"Saliva" is een zelfstandig naamwoord.
De fonetische transcriptie in het Internationaal Fonetisch Alfabet (IPA) is: /saˈliβa/.
Het Spaanse woord "saliva" vertaalt naar het Nederlands als "speeksel".
In het Spaans verwijst "saliva" naar het vocht dat door de speekselklieren in de mond wordt geproduceerd. Het speelt een cruciale rol in de spijsvertering, het bevochtigen van voedsel en het helpen bij de smaakperceptie. In termen van gebruiksfrequentie wordt "saliva" zowel in geschreven als in mondelinge context vaak aangetroffen, vooral in medische of biologische discussies.

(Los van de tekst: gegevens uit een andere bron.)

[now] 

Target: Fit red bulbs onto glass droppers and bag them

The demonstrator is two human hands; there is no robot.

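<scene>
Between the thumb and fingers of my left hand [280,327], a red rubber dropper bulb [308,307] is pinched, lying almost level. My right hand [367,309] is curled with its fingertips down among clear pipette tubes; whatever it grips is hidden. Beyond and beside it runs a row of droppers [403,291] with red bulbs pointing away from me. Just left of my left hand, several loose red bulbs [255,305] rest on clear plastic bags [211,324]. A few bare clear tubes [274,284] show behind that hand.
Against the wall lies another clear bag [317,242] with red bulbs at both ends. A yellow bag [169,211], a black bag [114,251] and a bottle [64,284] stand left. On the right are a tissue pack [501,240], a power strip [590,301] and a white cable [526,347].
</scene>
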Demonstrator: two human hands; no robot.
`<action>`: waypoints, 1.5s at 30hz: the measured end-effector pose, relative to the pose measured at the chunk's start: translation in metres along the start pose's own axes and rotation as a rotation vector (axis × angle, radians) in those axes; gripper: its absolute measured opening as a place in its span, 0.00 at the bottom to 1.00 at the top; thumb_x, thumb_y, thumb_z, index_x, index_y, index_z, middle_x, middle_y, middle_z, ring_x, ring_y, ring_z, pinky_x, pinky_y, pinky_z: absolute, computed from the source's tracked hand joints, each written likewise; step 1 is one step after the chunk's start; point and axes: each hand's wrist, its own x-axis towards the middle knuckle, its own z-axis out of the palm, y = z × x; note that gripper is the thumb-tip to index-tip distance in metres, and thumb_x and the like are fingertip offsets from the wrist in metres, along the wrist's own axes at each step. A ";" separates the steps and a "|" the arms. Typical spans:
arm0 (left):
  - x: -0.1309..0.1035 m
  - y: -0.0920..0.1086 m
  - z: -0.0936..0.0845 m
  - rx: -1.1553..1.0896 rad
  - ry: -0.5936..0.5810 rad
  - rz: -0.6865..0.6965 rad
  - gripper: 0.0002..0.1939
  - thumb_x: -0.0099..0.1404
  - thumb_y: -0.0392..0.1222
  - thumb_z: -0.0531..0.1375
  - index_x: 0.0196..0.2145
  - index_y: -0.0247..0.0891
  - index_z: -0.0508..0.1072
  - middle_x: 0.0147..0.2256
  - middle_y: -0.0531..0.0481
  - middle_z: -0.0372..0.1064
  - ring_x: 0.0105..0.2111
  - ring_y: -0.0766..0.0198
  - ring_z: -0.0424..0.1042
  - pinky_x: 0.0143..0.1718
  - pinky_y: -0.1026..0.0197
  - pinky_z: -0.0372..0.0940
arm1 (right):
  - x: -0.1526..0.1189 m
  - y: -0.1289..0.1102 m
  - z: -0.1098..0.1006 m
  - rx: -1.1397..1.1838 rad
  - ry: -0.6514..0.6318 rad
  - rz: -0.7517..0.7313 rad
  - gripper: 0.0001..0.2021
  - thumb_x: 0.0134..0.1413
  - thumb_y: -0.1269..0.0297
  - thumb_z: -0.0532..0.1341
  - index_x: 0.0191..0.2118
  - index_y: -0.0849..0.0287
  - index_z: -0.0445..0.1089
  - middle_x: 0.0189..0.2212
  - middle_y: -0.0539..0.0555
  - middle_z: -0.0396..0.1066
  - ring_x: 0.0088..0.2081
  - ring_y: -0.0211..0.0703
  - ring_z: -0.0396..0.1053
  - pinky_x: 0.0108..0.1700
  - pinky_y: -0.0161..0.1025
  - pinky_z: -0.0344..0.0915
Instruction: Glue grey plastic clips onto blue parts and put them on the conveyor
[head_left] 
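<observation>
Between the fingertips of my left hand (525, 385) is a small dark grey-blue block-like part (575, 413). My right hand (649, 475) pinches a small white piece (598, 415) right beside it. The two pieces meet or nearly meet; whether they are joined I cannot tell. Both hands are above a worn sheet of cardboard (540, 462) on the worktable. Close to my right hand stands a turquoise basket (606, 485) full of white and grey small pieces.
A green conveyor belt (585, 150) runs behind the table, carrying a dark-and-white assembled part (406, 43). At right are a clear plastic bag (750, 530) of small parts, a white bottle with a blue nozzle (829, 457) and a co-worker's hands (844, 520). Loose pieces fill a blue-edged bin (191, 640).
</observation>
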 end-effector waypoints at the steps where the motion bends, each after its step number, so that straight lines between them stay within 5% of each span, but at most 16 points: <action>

La saliva es esencial para la digestión de los alimentos.
(Speeksel is essentieel voor de vertering van voedsel.)
La cantidad de saliva puede variar dependiendo de la persona.
(De hoeveelheid speeksel kan variëren, afhankelijk van de persoon.)
La saliva ayuda a mantener la salud dental.
(Speeksel helpt de tandgezondheid te behouden.)
Hoewel "saliva" niet vaak voorkomt in idiomatische uitdrukkingen, zijn er enkele uitdrukkingen waarin het woord in een bredere context kan worden gebruikt, vooral als het gaat om gezondheid en spijsvertering.
Tener la boca llena de saliva significa que estás nervioso.
(Een mond vol speeksel hebben betekent dat je nerveus bent.)
A veces, la saliva puede ser un indicador de la salud oral.
(Soms kan speeksel een indicatie zijn van de mondgezondheid.)
Saliva es el primer paso en el proceso de digestión.
(Speeksel is de eerste stap in het spijsverteringsproces.)
Het woord "saliva" komt van het Latijnse "saliva", dat een vergelijkbare betekenis had. Het is verwant aan "salivarius", dat betrekking heeft op speeksel.
Met deze informatie heb je een uitgebreid overzicht van het woord "saliva" in het Spaans, inclusief betekenis, gebruik, etymologie en een aantal contextuele voorbeelden.